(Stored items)
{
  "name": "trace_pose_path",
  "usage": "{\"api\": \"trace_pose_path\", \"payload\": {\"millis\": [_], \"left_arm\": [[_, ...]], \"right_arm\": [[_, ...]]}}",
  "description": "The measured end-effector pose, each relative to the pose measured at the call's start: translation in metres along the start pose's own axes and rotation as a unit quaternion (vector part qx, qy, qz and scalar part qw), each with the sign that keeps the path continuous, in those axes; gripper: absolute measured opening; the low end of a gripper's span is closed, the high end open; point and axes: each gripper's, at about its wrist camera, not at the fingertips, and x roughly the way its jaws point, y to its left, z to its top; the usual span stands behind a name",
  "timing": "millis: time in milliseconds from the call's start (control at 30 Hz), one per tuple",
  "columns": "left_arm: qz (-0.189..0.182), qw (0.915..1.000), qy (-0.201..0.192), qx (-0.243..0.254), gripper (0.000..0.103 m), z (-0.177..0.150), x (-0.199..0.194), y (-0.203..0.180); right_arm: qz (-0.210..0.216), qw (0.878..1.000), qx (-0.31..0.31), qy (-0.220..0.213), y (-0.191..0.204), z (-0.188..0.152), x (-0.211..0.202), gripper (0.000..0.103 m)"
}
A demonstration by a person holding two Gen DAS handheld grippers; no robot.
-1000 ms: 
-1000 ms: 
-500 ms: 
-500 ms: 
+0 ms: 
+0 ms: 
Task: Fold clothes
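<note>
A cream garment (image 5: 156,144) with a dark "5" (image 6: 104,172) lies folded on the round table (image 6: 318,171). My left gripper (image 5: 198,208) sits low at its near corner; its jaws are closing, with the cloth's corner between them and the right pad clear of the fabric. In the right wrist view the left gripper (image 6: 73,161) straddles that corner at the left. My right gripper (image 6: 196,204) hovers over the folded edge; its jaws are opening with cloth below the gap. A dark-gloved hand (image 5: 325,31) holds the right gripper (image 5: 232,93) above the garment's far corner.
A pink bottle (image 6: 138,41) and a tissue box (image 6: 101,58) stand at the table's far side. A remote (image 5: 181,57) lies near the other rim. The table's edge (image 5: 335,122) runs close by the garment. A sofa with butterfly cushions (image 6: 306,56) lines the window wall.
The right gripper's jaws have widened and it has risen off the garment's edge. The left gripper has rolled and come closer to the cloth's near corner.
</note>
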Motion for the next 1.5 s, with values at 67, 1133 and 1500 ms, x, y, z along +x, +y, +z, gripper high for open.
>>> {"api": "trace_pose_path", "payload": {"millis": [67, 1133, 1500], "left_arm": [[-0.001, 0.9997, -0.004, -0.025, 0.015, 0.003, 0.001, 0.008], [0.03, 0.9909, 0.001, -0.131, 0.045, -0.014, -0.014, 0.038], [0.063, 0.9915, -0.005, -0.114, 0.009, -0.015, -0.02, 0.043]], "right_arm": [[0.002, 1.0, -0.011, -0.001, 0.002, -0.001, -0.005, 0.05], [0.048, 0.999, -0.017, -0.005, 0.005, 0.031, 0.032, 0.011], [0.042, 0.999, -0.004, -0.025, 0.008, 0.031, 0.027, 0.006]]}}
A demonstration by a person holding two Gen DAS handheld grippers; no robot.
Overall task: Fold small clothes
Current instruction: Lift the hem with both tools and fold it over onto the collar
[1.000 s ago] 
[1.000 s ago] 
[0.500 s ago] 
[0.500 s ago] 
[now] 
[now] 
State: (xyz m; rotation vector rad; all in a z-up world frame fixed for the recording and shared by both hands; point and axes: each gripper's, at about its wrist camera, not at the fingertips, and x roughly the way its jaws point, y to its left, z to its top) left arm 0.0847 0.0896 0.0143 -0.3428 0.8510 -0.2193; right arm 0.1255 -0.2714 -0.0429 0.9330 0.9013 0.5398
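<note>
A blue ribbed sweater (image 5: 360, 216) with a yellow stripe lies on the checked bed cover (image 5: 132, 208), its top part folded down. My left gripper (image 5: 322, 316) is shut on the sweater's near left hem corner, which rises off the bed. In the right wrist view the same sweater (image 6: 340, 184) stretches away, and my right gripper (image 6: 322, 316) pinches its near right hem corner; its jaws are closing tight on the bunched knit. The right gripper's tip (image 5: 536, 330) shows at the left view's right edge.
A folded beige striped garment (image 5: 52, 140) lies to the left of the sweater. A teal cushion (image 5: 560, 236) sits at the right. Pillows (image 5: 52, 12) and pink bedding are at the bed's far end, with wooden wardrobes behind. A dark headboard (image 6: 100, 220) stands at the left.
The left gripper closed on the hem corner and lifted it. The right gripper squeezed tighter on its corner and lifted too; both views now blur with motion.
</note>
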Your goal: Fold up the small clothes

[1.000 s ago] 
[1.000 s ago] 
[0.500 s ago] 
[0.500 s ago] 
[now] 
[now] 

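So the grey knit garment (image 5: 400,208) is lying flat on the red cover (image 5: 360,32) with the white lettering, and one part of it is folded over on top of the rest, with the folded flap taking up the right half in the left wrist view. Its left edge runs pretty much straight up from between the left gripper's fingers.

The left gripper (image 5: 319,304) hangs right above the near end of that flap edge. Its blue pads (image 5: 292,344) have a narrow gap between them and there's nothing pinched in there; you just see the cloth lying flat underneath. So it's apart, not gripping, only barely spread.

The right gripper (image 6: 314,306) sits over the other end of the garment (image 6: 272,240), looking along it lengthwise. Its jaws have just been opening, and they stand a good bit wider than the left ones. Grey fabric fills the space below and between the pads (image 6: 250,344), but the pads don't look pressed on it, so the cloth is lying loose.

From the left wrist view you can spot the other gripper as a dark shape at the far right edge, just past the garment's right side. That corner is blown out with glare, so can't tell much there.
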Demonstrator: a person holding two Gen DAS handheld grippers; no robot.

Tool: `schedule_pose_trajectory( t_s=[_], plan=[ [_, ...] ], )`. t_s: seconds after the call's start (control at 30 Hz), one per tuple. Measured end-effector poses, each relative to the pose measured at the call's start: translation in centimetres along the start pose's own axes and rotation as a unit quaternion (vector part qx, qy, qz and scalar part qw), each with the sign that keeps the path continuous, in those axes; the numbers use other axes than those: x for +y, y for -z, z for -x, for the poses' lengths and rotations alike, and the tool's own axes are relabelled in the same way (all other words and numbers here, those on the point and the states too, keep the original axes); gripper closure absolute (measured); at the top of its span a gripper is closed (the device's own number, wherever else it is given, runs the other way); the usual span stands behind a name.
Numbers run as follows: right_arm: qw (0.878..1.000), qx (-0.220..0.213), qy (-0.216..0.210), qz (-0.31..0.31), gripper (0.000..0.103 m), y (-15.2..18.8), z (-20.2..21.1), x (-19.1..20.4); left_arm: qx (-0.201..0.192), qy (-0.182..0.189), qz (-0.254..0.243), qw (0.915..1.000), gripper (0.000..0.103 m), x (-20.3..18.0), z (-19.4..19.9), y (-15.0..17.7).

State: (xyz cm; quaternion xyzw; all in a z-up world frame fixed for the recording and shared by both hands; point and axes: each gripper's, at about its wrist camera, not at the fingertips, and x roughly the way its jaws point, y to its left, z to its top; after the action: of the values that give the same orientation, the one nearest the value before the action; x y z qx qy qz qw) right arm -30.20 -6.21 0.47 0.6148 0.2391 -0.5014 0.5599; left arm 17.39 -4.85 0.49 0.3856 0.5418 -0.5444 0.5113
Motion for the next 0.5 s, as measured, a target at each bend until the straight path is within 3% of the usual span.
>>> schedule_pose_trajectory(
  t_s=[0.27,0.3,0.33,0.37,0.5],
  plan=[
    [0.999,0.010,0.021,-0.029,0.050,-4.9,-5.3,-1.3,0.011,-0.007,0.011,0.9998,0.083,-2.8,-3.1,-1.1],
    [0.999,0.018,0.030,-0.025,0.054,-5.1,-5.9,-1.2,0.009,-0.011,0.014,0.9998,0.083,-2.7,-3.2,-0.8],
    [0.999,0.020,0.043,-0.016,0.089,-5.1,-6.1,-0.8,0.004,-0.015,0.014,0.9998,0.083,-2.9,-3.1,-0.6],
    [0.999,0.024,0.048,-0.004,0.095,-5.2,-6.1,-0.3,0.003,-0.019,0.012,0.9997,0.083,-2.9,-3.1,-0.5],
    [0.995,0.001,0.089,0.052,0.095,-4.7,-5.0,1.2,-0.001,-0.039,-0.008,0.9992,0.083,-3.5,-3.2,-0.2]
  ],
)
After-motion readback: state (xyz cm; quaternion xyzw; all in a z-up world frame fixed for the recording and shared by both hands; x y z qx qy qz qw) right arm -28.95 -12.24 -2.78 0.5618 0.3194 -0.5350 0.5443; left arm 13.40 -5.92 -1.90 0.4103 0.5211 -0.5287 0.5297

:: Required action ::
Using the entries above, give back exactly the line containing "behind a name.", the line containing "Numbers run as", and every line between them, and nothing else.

:: Task response ::
Tool: `schedule_pose_trajectory( t_s=[_], plan=[ [_, ...] ], )`. t_s: seconds after the call's start (control at 30 Hz), one per tuple. Measured end-effector poses, each relative to the pose measured at the call's start: translation in centimetres along the start pose's own axes and rotation as a unit quaternion (vector part qx, qy, qz and scalar part qw), each with the sign that keeps the path continuous, in those axes; the numbers use other axes than those: x for +y, y for -z, z for -x, for the poses' lengths and rotations alike, and the tool's own axes are relabelled in the same way (all other words and numbers here, those on the point and the states too, keep the original axes); gripper closure absolute (measured); at the top of its span a gripper is closed (the device's own number, wherever else it is given, runs the other way); the usual span stands behind a name.
Numbers run as follows: right_arm: qw (0.878..1.000), qx (-0.220..0.213), qy (-0.216..0.210), qz (-0.31..0.31), gripper (0.000..0.103 m), y (-15.2..18.8), z (-20.2..21.1), x (-19.1..20.4); left_arm: qx (-0.201..0.192), qy (-0.182..0.189), qz (-0.254..0.243), qw (0.915..1.000), gripper (0.000..0.103 m), x (-20.3..18.0), z (-19.4..19.9), y (-15.0..17.7).

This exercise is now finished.